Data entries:
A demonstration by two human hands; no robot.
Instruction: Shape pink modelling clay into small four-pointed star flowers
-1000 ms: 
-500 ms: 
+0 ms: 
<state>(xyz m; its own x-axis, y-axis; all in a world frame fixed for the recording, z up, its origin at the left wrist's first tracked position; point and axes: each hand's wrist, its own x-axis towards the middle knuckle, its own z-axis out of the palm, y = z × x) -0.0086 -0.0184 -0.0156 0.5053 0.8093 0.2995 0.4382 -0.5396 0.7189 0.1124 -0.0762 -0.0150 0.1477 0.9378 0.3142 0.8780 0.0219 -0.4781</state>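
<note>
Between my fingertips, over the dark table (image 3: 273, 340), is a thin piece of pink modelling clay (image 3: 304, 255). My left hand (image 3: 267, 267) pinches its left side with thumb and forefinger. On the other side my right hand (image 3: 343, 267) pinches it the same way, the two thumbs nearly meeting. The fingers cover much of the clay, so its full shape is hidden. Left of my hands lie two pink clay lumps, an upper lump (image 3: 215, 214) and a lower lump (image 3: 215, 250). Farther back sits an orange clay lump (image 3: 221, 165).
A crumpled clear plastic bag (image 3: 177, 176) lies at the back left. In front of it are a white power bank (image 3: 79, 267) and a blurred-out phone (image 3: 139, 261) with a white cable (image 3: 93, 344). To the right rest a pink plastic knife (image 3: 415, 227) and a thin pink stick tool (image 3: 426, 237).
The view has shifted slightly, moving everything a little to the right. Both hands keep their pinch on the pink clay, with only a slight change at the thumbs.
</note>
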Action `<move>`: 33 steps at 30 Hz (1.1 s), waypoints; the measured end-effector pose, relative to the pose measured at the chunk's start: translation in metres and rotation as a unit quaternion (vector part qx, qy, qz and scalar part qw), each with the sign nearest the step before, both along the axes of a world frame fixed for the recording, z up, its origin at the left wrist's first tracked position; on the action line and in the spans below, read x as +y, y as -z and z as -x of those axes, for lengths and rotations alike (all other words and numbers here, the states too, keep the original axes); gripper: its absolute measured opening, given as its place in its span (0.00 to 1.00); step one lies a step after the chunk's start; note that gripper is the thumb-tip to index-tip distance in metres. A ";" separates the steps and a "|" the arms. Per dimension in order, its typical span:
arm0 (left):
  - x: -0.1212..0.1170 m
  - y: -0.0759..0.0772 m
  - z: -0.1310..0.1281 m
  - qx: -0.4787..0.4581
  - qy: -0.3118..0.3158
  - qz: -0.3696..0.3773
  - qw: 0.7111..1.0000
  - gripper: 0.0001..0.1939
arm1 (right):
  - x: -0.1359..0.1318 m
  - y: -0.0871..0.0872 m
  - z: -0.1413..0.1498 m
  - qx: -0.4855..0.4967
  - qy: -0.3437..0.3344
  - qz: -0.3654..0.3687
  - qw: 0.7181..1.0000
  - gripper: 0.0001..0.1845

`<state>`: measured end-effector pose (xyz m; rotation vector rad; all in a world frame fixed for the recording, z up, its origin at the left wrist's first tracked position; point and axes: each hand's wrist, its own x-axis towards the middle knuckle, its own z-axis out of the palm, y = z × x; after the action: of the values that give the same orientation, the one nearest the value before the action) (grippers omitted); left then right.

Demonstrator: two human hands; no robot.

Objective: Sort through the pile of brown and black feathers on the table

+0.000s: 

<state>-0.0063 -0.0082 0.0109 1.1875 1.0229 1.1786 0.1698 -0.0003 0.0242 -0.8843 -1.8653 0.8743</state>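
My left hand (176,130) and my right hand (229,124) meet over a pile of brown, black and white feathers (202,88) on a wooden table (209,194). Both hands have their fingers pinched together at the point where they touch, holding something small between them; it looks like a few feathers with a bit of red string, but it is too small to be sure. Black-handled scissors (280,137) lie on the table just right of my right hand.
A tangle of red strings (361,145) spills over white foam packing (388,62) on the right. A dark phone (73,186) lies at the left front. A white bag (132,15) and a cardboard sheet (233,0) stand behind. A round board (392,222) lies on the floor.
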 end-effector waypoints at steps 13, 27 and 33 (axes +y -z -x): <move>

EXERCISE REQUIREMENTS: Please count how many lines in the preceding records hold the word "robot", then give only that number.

OUTPUT: 2